### TRY IT
Pictures must not appear in the copy. Restate exactly the lines below from the one with "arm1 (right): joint" through the one with "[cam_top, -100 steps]", inclusive.

────────────────────

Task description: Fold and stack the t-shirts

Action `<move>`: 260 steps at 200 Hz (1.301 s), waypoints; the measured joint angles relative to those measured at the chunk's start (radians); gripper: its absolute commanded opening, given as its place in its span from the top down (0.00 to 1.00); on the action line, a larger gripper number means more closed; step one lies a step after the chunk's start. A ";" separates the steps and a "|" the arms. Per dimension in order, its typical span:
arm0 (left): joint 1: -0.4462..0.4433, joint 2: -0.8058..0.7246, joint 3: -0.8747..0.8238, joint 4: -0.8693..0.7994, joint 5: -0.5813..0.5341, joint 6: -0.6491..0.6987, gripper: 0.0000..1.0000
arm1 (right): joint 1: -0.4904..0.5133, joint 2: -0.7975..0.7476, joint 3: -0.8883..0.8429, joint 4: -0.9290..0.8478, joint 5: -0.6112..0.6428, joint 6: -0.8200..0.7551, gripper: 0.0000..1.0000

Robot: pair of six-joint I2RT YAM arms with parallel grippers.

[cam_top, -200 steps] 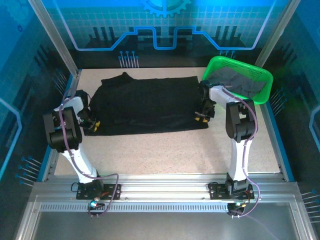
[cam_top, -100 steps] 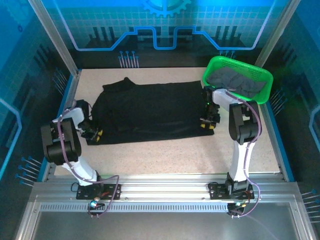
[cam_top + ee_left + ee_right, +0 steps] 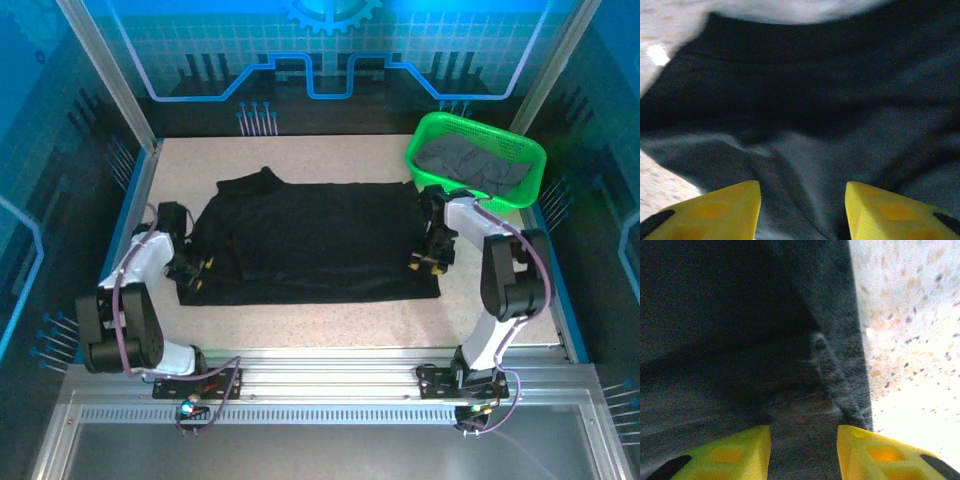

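A black soft cloth t-shirt (image 3: 315, 245) lies spread flat on the pale speckled desk (image 3: 330, 320). The left jaws sit low at its left edge, and the right jaws sit low at its right edge. Both jaws stand apart. The cloth seems to lie loose under the yellow fingers (image 3: 715, 210), not pinched. Dark grey t-shirts (image 3: 470, 160) sit in the bright green plastic mesh basket (image 3: 418, 150) at the far right.

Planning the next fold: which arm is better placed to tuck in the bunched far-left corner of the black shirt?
Probably left: the left gripper sits at the black shirt's left edge, nearer that corner; the right gripper is at the opposite edge, across the shirt.
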 measured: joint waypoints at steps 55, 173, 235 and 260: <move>-0.245 -0.026 0.026 0.048 0.049 -0.229 0.40 | 0.082 -0.108 0.155 0.192 -0.301 -0.017 0.40; -0.363 0.127 -0.031 0.080 0.026 -0.488 0.55 | 0.217 -0.058 0.198 0.291 -0.459 0.116 0.40; -0.382 0.198 0.037 0.126 -0.054 -0.446 1.00 | 0.217 -0.058 0.198 0.301 -0.463 0.134 0.41; -0.409 0.242 0.124 0.126 -0.057 -0.369 1.00 | 0.217 -0.058 0.198 0.301 -0.463 0.134 0.41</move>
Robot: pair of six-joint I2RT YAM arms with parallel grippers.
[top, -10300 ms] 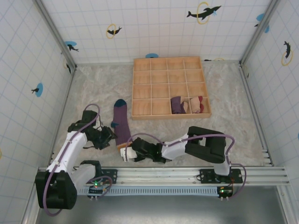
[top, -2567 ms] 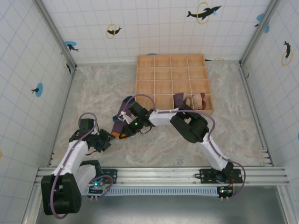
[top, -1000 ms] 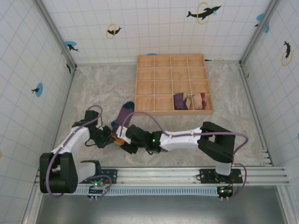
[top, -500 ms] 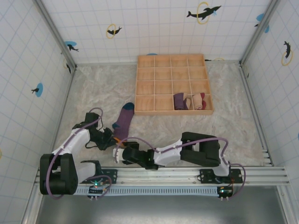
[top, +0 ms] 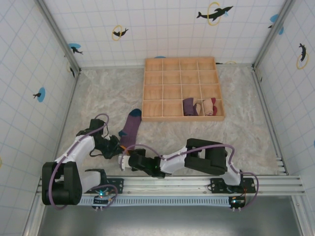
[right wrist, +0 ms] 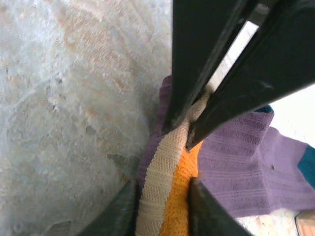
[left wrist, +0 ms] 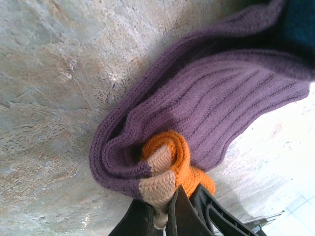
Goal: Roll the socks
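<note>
A purple sock [top: 131,126] with a teal toe lies on the table, toe toward the tray. Its orange cuff [left wrist: 183,153] and tan band [left wrist: 158,186] are curled up at the near end. My left gripper [left wrist: 165,209] is shut on that tan band, and sits at the cuff [top: 116,146] in the top view. My right gripper [right wrist: 162,191] comes in from the near side [top: 123,159]. Its two fingers press on either side of the curled cuff [right wrist: 178,206]. The left gripper's black fingers [right wrist: 194,73] pinch the band just ahead of it. Two more socks, one purple [top: 188,106] and one tan with dark red [top: 210,106], sit rolled in the tray.
The wooden tray [top: 144,88] of square compartments stands at the back middle, its near left corner close to the sock's toe. Tiled walls close in the table on three sides. The right arm [top: 206,155] lies folded low along the near rail.
The right arm has pulled back toward the near edge and folded. Its gripper has closed in on the sock's cuff. The left gripper has kept its hold.
</note>
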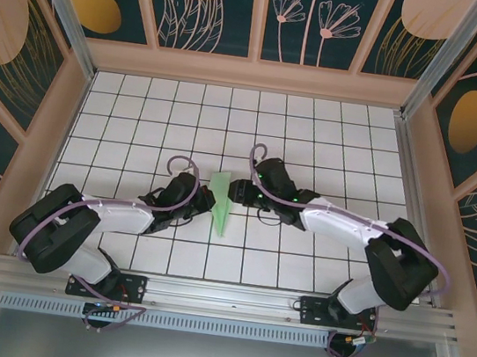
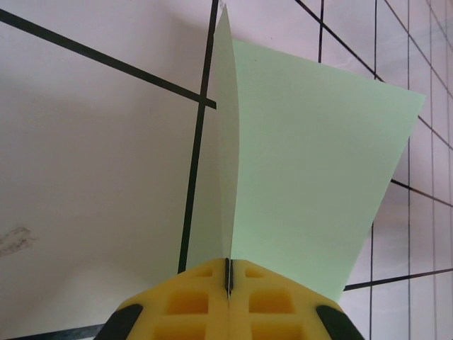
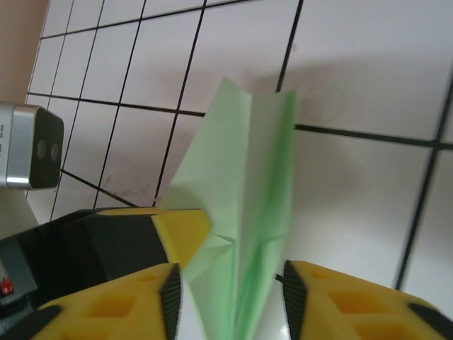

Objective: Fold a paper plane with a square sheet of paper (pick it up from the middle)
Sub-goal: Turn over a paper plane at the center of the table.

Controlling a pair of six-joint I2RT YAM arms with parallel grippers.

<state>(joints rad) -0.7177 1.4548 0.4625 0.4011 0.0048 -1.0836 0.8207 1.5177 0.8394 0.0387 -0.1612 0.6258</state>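
Mint-green paper, creased into a slim dart: the paper plane stands on edge near the middle of the white tiled table, a little toward the table's near edge. Just left of the table's middle, my left gripper is pressed fully together on the plane's centre fold. The sheet rises upright out of the seam between the yellow pads, and one wing spreads to the right. Just right of the middle, my right gripper straddles the same plane with its jaws partway apart, a pad on either side of the folded wings. Whether those pads touch the paper I cannot quite make out, as the near part is blurred. I judge the folding nearly done, with the spine crease in hand. Next I should bring the right pads squarely together on the fold, gently, without dragging the plane from my left hold.
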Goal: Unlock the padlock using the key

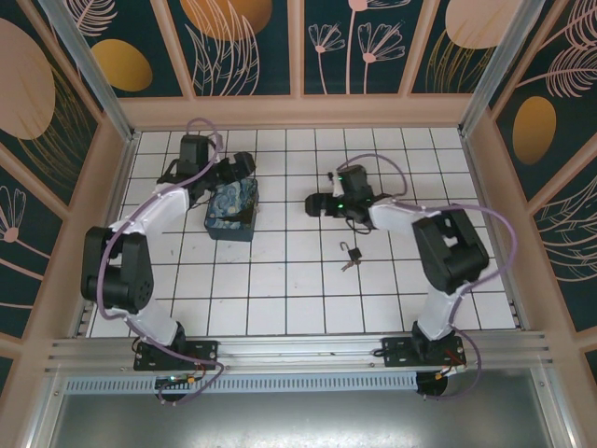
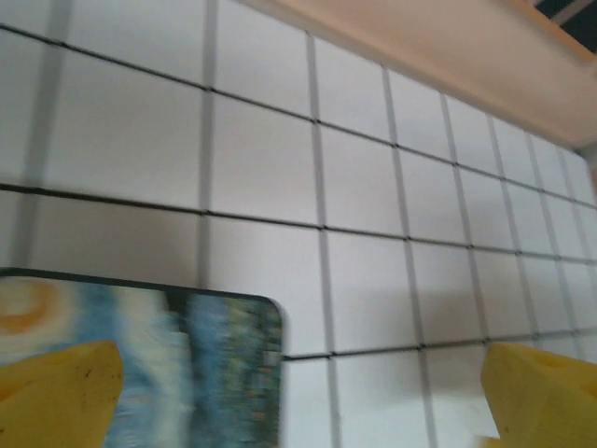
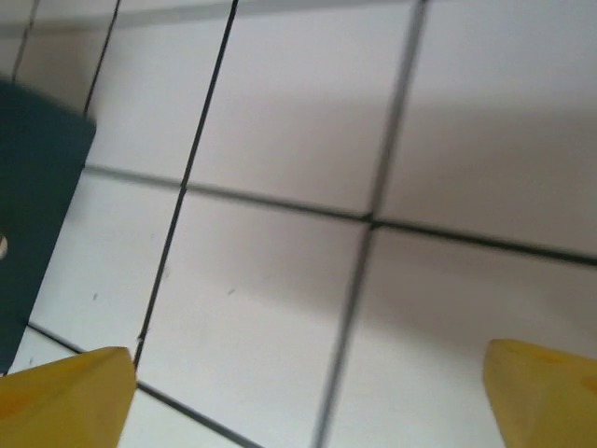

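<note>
Plainly: both pincers wide, padlock loose on the tiles

Padlock (image 1: 352,251) lies on the bench (image 1: 280,299), right of centre. It has a tiny dark body and a thin silvery U shackle; too small to tell if the shackle is seated or sprung. Key (image 1: 346,266), slim and brassy-silver, sits just beside it on the near side; can't tell if they touch.

Bench top is flat, glossy white square tiles w/ thin dark grout lines.

Left pincer (image 1: 248,168) is at far left, jaws wide. Its wrist cam shows blunt yellow fingertips (image 2: 58,392) at opposite edges of the frame, w/ tile and a box corner btwn them. Box (image 1: 231,211) sits just on the near side of that pincer. It's rectangular w/ rounded corners and a dark rim, painted in blue-and-yellow swirls; blurred in the wrist view.

Right pincer (image 1: 312,203) is on the far side of the padlock, apart from it, pointing left toward the box. Jaws wide, holding nothing; its wrist cam shows bare tile btwn the yellow tips. A dark teal flat slab shows at that view's left edge; can't tell what it is.

Arms have white and black housings w/ lilac cables (image 1: 504,233) looping off them. Right forearm runs just right of the padlock, not over it, so padlock and key lie in open view from above.

Surround is a peach frame w/ dark teal wall panels (image 1: 364,42) carrying pale leaf and flower line art. Ribbed aluminium rail (image 1: 298,347) runs along the near edge.
</note>
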Motion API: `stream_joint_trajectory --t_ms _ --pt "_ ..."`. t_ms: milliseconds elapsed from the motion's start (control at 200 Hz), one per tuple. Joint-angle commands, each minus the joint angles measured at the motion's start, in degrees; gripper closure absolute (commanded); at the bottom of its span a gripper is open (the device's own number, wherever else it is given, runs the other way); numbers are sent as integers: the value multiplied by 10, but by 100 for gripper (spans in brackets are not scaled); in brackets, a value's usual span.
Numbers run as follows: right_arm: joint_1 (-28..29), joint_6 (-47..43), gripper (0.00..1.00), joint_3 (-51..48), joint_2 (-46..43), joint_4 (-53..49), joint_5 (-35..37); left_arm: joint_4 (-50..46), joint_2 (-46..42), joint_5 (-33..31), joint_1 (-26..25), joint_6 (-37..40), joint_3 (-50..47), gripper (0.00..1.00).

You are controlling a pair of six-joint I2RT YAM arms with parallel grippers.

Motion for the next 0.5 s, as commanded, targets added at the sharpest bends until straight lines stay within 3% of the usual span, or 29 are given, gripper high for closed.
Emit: stream_joint_trajectory --t_ms 0,160,320,495 --pt "-55 -26 1 -54 -91 84 80 149 -64 -110 51 36 -88 1" --pt "-139 -76 1 -196 -215 194 184 277 -102 -283 67 150 -237 1" --pt "-190 -75 1 -306 -276 262 231 417 -123 -304 75 212 -372 1" --pt "-247 -88 1 -358 -307 337 185 580 -112 -268 76 255 -443 1"
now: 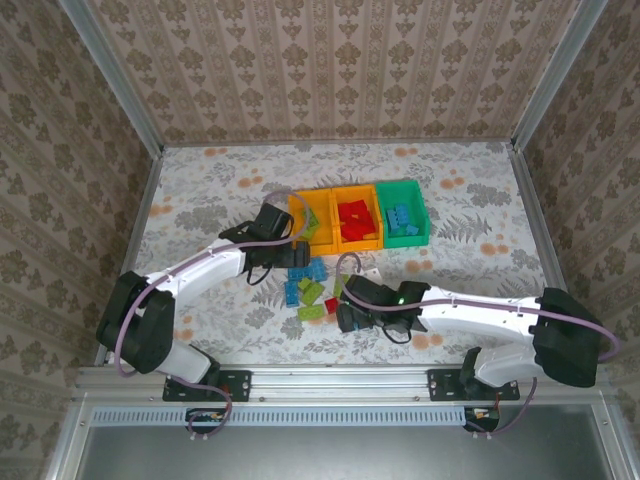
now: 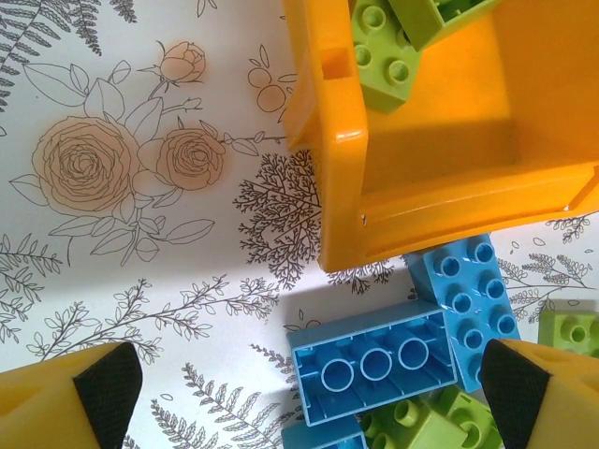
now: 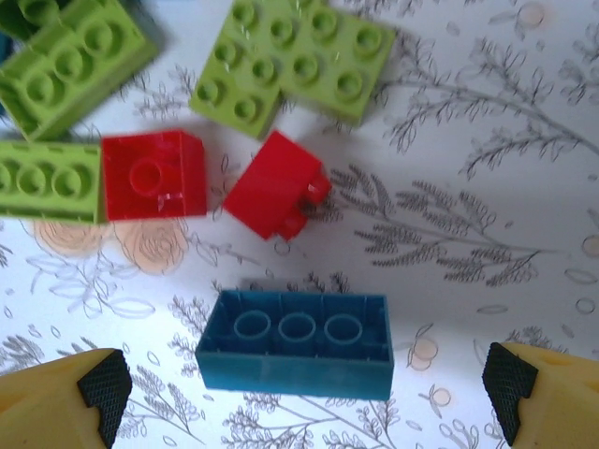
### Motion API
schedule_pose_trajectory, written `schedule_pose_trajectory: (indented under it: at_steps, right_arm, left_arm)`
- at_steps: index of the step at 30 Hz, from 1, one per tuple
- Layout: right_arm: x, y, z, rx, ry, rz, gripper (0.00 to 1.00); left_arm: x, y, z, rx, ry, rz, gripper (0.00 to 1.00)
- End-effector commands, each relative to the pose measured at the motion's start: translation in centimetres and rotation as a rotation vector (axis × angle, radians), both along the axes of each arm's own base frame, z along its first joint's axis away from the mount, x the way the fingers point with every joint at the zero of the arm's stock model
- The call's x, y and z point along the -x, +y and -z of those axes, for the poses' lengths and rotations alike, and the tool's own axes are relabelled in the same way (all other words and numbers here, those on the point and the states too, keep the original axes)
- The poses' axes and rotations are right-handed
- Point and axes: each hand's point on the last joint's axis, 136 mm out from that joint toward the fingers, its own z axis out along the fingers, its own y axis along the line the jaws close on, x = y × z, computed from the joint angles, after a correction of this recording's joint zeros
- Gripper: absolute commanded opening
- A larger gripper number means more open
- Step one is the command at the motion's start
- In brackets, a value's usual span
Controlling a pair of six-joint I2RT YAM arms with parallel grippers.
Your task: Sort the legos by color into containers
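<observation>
Sorting is partway done, judging by the bins: the green bin (image 1: 404, 240) holds blue bricks, the middle orange-yellow bin (image 1: 360, 245) holds red ones, and a loose pile of legos (image 1: 308, 292) lies on the desk (image 1: 220, 180) between the two arms.

The right jaws are released, spread wide and empty. An upturned blue brick (image 3: 296, 342) lies on the desk between their pads (image 3: 98, 388), hollow side up. Two red bricks (image 3: 153, 175) sit just beyond it, and lime green bricks (image 3: 292, 65) lie further ahead. This looks like the approach to a pick. The next move calls for lowering straight down and closing on the brick's short ends without nudging the red ones, then carrying it to the green bin.

The left jaws are also released and empty. Another upturned blue brick (image 2: 372, 365) lies between them, and just ahead is a corner of the left orange-yellow bin (image 2: 342, 178), which holds lime green bricks (image 2: 384, 47).
</observation>
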Motion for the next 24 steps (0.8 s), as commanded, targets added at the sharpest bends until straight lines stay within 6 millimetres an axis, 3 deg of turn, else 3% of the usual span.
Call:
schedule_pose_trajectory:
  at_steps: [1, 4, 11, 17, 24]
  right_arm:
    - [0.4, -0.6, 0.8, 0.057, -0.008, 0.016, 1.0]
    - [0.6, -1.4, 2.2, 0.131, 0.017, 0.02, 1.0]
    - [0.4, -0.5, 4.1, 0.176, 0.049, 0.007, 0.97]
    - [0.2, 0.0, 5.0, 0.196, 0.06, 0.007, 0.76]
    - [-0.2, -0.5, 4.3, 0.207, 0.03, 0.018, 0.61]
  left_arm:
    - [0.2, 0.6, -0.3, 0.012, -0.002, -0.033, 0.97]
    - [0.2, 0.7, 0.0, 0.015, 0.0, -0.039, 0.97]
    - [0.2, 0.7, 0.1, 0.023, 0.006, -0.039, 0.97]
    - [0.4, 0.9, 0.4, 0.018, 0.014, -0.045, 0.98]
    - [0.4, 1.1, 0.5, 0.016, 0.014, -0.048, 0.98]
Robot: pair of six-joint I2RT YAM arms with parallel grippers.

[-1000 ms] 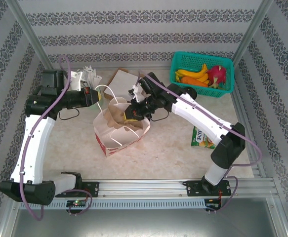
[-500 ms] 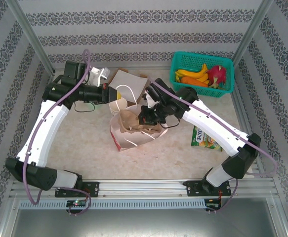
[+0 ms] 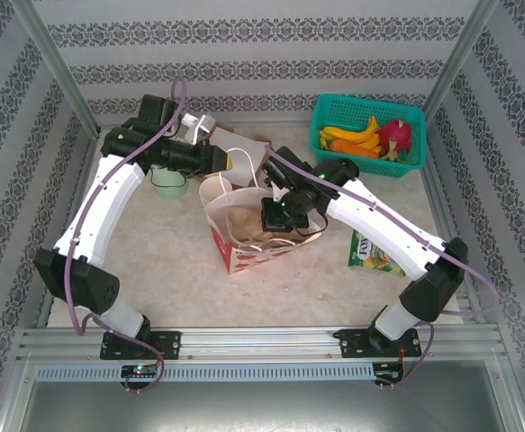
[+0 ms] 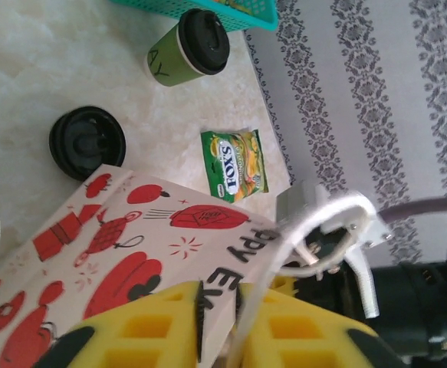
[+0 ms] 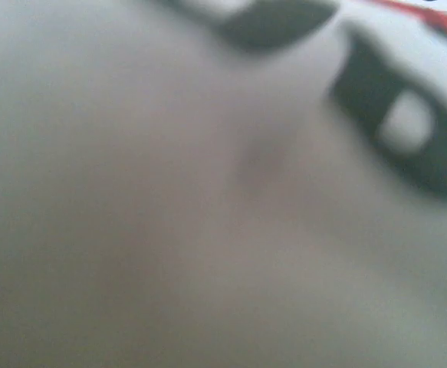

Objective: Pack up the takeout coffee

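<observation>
Left gripper [image 4: 208,331] straddles rim of paper bag [image 3: 244,256] at 11 o'clock; clamped or loose, cannot tell. Right gripper [image 3: 276,216] closed at bag mouth. Lidded cup [image 4: 186,50] stands outside, left wrist view 12 o'clock. Judged: bag-opening step; next, fetch cup.

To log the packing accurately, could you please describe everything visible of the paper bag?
The paper bag is white paper with red drawings and black lettering, plus thin white loop handles. It stands upright and open-mouthed mid-table, something brown showing inside. Its rim runs between the left gripper's yellow pads, and the right gripper reaches down at its mouth.
</observation>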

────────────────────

### WRITTEN ANSWER
arm1 (right): joint 1: -0.4904..0.5133, joint 2: -0.7975..0.7476, joint 3: -0.8883..0.8429, joint 4: -0.9290..0.8478, joint 5: -0.6112..0.6428, joint 6: -0.8200..0.7551, gripper: 0.0000..1.0000

Robot: pair of six-joint I2RT YAM arms with parallel grippers.

[cam_top, -200 steps] 
[cam_top, -100 steps] 

There is no more to add to the answer.